Last week, D.C. Attorney General Karl Racine announced new D.C. legislation aimed at holding “companies & organizations accountable if their algorithms harm vulnerable communities.” The bill was introduced by the Chair of the City Council at the request of the AG.

This comes on the heels of a meeting held in Washington, D.C. last week by the National Association of Attorneys General (NAAG), a bi-partisan state AG organization that Racine has been the president of for the past year and for which he spearheaded many cutting-edge social justice reforms throughout the U.S. Last week’s NAAG meeting focused heavily on the potential harm algorithms could have on vulnerable individuals and groups and the role AGs have in preventing industries from using such algorithms in a variety of areas, including advertising, financial and medical services, and employment practices, to name only a few. Also emphasized was the influence AGs have to curb algorithmic abuse via legislation, enforcement actions, or both.

Among other things, the bill would:

  • Apply to a broad swath of businesses and individuals, not limited to data brokers;
  • Implement a “notice and consent” requirement when personal information is used in algorithmic determinations;
  • Require covered entities to engage in annual audits of any covered algorithm technologies and report the results of those audits to the D.C. Attorney General; and
  • Empower the D.C. Attorney General to enforce the law and create a private right of action for non-government plaintiffs.

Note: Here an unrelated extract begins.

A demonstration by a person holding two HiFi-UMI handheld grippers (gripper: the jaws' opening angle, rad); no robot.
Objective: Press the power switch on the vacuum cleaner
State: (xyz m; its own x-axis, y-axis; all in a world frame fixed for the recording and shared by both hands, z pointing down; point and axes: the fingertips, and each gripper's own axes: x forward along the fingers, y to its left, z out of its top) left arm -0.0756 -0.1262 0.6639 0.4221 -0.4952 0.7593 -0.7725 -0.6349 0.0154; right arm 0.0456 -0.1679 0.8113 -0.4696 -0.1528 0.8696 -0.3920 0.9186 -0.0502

AG Racine announced this legislation with an aggressive social media campaign highlighting that the law would address technologies used to reinforce biases, such as resume scanners that prioritize male candidates, hospitals’ appointment booking systems that rely on harmful stereotypes, and tenant approval algorithms that confuse people with similar names. Racine also highlighted that algorithms that rely on credit scores can have harmful impacts on minorities and marginalized communities.

This legislation is a clear signal by AG Racine to AGs around the country that they can and should lean into the issue of potentially discriminatory algorithms and address it head on through enforcement, notwithstanding potential changes at the federal level.